To conduct the latest study, researchers leveraged data from a randomized clinical trial called ASPirin in Reducing Events in the Elderly (ASPREE). The roughly 10,000 trial participants were relatively healthy, with a third taking cholesterol-lowering medication. Critically, none started, stopped, or altered their lipid-lowering medication dose in the follow-up period.

During the trial, participants recorded their cholesterol levels annually. The authors of the recent study used the first three annual measurements as a baseline to determine each individual’s year-to-year lipid variability.

Over nearly six years of follow-ups, 509 people developed dementia.

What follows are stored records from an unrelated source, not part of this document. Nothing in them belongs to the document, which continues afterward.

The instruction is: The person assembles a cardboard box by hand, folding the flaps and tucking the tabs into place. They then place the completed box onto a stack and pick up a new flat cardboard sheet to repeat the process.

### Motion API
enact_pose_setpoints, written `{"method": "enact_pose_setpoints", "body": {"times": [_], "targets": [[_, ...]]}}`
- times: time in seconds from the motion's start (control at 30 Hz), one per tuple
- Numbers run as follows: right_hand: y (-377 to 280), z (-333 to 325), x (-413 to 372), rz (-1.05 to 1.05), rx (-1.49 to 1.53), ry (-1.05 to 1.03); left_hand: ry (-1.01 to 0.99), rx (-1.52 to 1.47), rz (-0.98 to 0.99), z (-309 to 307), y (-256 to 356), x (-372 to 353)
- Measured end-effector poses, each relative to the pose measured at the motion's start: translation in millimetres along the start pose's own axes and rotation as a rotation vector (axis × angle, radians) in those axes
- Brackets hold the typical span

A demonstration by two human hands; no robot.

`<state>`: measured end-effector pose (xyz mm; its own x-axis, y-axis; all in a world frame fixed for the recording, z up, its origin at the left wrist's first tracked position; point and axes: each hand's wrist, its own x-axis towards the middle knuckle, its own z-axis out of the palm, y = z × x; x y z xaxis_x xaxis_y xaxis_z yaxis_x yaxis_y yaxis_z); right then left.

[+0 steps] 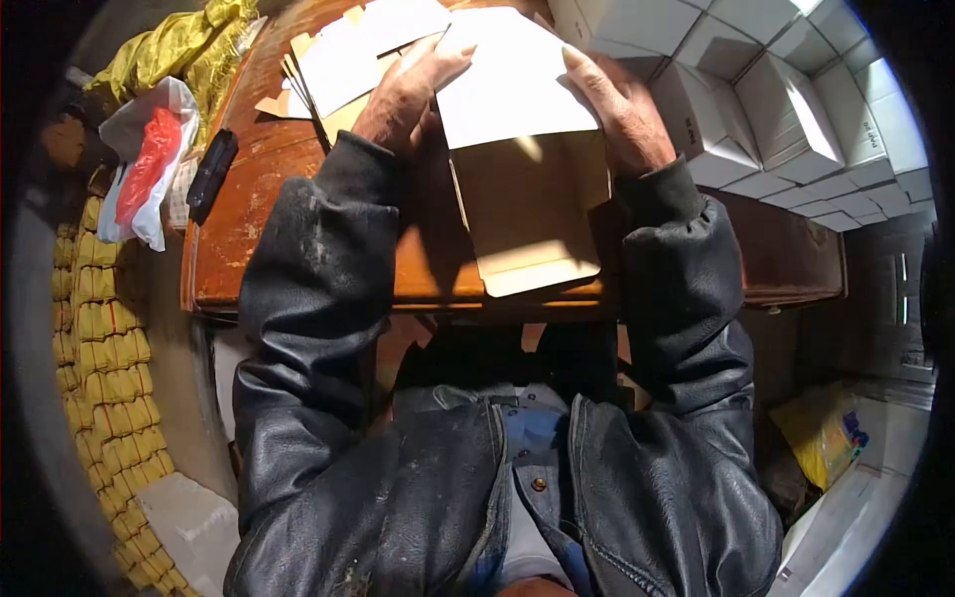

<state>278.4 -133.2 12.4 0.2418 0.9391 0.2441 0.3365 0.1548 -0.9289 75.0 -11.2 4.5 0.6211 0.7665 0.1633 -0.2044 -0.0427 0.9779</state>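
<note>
Nearest, the dark jacket sleeves extend over the front edge of the table; a loose cuff could catch the box if the arms drew in. The box, white outside and brown inside, lies between the forearms and hands, its near flap pointing toward the person, by the table's front edge. Whether it rests on the wood or is held just above cannot be told. If pressed against the edge, that flap might crease along the wrong line. Farther on, the left hand and right hand grip the box from opposite sides, thumbs over the white panel, the remaining fingers mostly hidden. Uneven squeezing could skew the walls; too hard a thumb might dent the panel. Beyond the left hand, flat card pieces overlap loosely, and a sweep of the wrist could scatter them. To the right, stacked white boxes stand near the right hand; an outward elbow or knuckle could dislodge one.
</note>
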Motion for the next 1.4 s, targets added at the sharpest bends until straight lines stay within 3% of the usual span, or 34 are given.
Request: {"method": "enact_pose_setpoints", "body": {"times": [0.1,0.17,0.3,0.4,0.5,0.57,0.73,1.03,1.4], "targets": [[-6.9,-1.3,-12.5,-0.002,0.094,0.076,0.055,-0.137,-0.07,0.9,-8.4,1.8],[0.9,-11.7,-18.7,-0.218,-0.22,0.132,0.105,-0.18,-0.08,0.9,-11.2,3.2],[-3.1,-10.8,-42.2,-0.287,0.05,0.092,0.081,-0.065,-0.07,-6.1,-17.6,12.3],[-0.5,-6.1,-66.2,-0.253,0.28,-0.009,-0.003,0.069,-0.023,-17.1,-27.6,19.4],[7.5,-2.8,-83.5,-0.202,0.122,0.014,-0.051,0.123,0.008,-16.8,-26.4,16.5],[-1.1,-8.0,-90.6,-0.061,0.352,-0.043,-0.069,0.144,0.019,-16.9,-27.2,14.6],[3.9,-11.3,-88.9,-0.15,0.423,-0.117,-0.101,0.183,0.038,-18.5,-26.9,12.9],[6.9,-9.0,-82.9,-0.108,0.262,-0.132,-0.144,0.227,0.061,-13.9,-26.7,9.3],[26.6,-10.1,-59.0,-0.542,-0.455,0.108,-0.178,0.334,0.171,0.1,-21.8,9.8]]}}
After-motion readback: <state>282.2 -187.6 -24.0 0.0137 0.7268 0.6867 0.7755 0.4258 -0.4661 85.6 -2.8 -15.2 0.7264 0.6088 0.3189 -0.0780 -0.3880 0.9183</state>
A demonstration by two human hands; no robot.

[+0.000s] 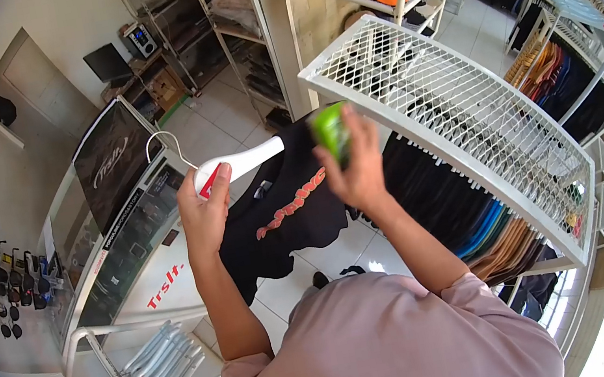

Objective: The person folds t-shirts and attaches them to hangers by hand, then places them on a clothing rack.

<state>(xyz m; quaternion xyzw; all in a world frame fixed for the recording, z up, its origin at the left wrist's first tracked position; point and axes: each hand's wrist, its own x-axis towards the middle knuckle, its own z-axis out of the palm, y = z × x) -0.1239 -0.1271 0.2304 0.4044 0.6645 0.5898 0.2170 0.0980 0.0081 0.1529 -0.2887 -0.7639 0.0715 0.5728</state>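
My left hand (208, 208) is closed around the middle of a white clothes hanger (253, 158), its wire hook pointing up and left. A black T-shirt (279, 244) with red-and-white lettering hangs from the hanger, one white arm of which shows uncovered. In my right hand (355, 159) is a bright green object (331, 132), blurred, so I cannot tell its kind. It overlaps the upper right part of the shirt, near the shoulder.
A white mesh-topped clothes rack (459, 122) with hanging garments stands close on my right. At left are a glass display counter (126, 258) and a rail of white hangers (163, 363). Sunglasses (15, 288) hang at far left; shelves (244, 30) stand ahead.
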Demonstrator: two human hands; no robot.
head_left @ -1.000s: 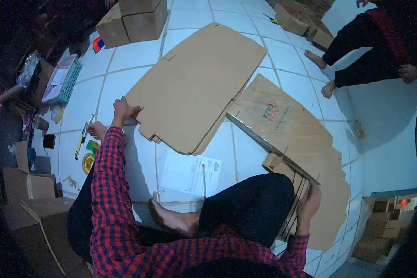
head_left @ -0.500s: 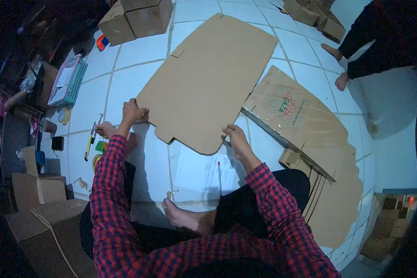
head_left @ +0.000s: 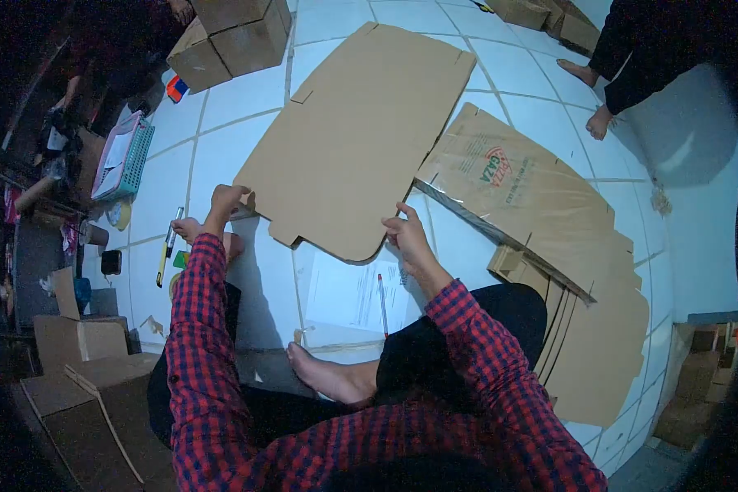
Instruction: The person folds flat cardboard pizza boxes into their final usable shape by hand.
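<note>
A large flat cardboard sheet (head_left: 361,139) with notched edges stretches out in front of me over the tiled floor. My left hand (head_left: 226,203) pinches its near left edge, thumb on top. On the near right edge, my right hand (head_left: 407,238) grips the sheet between thumb and curled fingers, the index finger extended along the edge. Below the sheet lies a printed paper (head_left: 344,299), partly covered, with a red-capped pen (head_left: 383,305) on it. To the right is a stack of flat cardboard (head_left: 541,184) with printed lettering, partly under clear plastic.
Cardboard boxes stand at the far left (head_left: 238,45) and near left (head_left: 82,336). A teal basket (head_left: 131,156) with papers, a phone (head_left: 111,262) and a yellow cutter (head_left: 169,246) lie on the left. Another person's feet (head_left: 589,98) are at the upper right.
The view has shifted slightly. Both hands stay at the sheet's near edges, and my right index finger is now straighter. At the upper left, another person's hand has come into view.
</note>
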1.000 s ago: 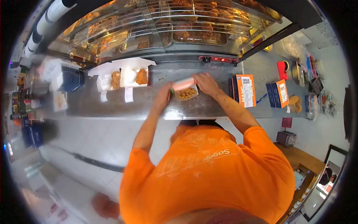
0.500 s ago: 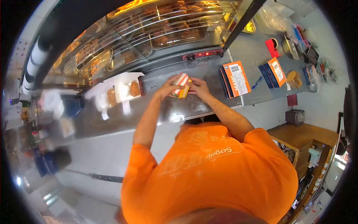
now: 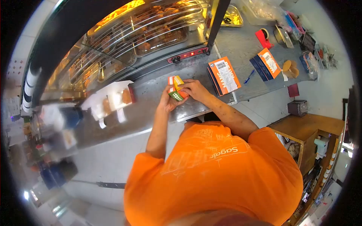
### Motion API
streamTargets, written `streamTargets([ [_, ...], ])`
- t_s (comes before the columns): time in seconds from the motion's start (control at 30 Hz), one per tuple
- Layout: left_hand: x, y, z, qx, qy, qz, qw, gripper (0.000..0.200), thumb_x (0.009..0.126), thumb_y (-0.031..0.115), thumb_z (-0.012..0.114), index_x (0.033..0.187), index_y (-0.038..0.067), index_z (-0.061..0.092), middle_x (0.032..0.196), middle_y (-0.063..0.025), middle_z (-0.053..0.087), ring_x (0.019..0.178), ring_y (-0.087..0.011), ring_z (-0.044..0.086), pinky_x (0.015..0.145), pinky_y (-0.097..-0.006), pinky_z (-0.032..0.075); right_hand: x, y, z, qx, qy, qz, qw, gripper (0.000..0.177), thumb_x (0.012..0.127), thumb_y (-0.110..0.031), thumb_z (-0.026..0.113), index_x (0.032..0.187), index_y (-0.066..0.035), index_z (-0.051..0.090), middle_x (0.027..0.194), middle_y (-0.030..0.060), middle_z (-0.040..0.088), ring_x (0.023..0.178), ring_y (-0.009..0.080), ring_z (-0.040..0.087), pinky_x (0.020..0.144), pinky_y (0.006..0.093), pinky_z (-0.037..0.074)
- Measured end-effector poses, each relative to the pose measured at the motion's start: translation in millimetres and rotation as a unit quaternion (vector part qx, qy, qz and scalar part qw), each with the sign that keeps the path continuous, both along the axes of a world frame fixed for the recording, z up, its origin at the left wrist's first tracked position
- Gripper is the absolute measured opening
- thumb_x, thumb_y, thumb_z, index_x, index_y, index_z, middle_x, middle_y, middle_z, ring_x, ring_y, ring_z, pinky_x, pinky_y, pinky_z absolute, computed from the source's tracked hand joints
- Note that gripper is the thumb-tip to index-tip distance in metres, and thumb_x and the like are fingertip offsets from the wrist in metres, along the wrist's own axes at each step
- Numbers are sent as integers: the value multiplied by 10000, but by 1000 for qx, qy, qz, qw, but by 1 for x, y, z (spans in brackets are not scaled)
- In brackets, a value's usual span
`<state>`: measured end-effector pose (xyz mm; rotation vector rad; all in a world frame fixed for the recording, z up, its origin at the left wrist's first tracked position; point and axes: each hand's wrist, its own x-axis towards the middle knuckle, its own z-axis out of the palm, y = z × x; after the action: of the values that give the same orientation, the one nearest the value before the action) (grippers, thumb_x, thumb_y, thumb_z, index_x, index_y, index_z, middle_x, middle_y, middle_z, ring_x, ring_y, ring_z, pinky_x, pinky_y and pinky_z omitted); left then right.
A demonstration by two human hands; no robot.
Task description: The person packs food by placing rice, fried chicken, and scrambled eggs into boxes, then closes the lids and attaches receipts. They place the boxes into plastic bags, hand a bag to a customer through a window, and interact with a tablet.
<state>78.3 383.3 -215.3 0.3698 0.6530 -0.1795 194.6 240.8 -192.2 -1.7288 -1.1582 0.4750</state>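
Note:
A small cardboard box in yellow, green, white and orange is between my two hands, over the front part of the metal counter. My left hand wraps round its lower left side. From the right, my right hand grips it with bent fingers at the upper flaps. Its top looks partly folded, though the fingers cover some of it. To the left stands an open white box with brown fried-looking food pieces in it, blurred.
Behind the counter is a lit glass food cabinet with trays of food. On the right lie orange printed boxes, another orange-and-blue stack, a blue pen and a red tape dispenser. A wooden desk stands at right.
The small box has been turned in my hands, so its green side and yellow flap now show. The view has shifted, so the counter things appear further left.

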Motion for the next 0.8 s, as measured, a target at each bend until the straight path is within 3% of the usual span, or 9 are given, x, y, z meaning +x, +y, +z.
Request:
streamTargets([
  [0.33, 4, -24, 0, -11, -7, 48, 999, 534, 814, 378, 492, 1278, 120, 434, 1266, -162, 482, 1151, -347, 486, 911, -572, 432, 27, 13, -21, -124, 66, 75, 987, 202, 752, -104, 668, 948, -84, 712, 961, 189, 646, 894, 365, 609, 796, 405, 486],
  [0.43, 8, -23, -16, 67, 22, 51, 996, 534, 855, 411, 485, 1310, 142, 412, 1302, -192, 440, 1161, -362, 472, 890, -586, 434, 18, 15, -16, -142, -55, 80, 985, 235, 742, -86, 661, 976, -66, 676, 898, 166, 654, 886, 330, 612, 790, 401, 478],
  [0.5, 1, -23, -43, 122, 48, 55, 990, 544, 851, 416, 508, 1324, 166, 410, 1331, -210, 408, 1192, -376, 441, 906, -598, 408, 7, 8, 3, -26, 199, 44, 979, 295, 720, -103, 664, 1006, -61, 605, 866, 161, 646, 872, 308, 606, 790, 393, 471],
  [0.53, -3, -21, -69, 484, 76, 17, 871, 569, 838, 416, 546, 1339, 186, 407, 1359, -235, 363, 1229, -392, 391, 932, -612, 361, 5, 5, -14, -27, 198, 44, 979, 295, 720, -103, 664, 1006, -61, 605, 866, 161, 646, 872, 308, 606, 790, 393, 471],
  [0.57, -4, -20, -82, 775, 91, -23, 625, 598, 825, 417, 584, 1355, 205, 403, 1387, -259, 317, 1266, -409, 342, 959, -627, 315, 3, -1, -45, -82, 159, 105, 978, 319, 707, -119, 670, 1006, -60, 575, 895, 167, 643, 890, 305, 604, 794, 402, 468],
  [0.6, -5, -30, -61, 858, 124, -162, 472, 656, 800, 402, 636, 1380, 223, 390, 1413, -298, 247, 1311, -439, 249, 1024, -605, 227, 2, -6, -63, -136, 120, 160, 970, 347, 693, -134, 675, 1006, -59, 546, 925, 173, 639, 909, 301, 603, 797, 410, 465],
  [0.67, -14, -38, -49, 873, 87, -216, 429, 669, 781, 395, 655, 1377, 230, 399, 1423, -290, 241, 1314, -446, 245, 1040, -579, 222, -6, -17, -5, -316, 69, 215, 922, 423, 708, -192, 691, 1085, -43, 568, 1080, 170, 617, 1021, 337, 576, 879, 424, 447],
  [0.7, -13, -42, -48, 885, 55, -262, 382, 683, 762, 387, 674, 1373, 237, 408, 1433, -282, 235, 1316, -454, 240, 1057, -553, 217, -6, -29, -22, -280, 61, 268, 920, 447, 747, -209, 681, 1145, -43, 563, 1127, 175, 601, 1039, 356, 564, 933, 409, 428],
  [0.8, -10, -39, -48, 860, -22, -267, 434, 711, 718, 286, 694, 1363, 185, 413, 1460, -264, 169, 1365, -412, 153, 1067, -619, 123, 34, -75, 55, -220, 130, 250, 934, 435, 805, -185, 646, 1201, -40, 536, 1214, 144, 571, 1071, 286, 572, 955, 372, 426],
])
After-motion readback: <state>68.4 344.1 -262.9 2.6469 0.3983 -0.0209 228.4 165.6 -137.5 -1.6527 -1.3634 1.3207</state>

An additional 1,760 experienced cognitive decline without dementia.

The researchers found that individuals with the highest fluctuations (top 25%) in cholesterol faced a 60% increase in dementia and a 23% increase in cognitive decline. The study also found that low-density lipoprotein (LDL) cholesterol, commonly called ‘bad’ cholesterol, and cholesterol variability were associated with significantly deteriorating cognitive health test scores when assessing memory and reaction speed.

The study is not without caveats.

Cholesterol readings can change for numerous reasons. Moreover, factors that were not assessed may also be responsible for the variability and formation of dementia.

“If future research confirms a cause-and-effect relationship, reducing cholesterol variability could potentially be a promising therapeutic target for dementia,” Zhou said.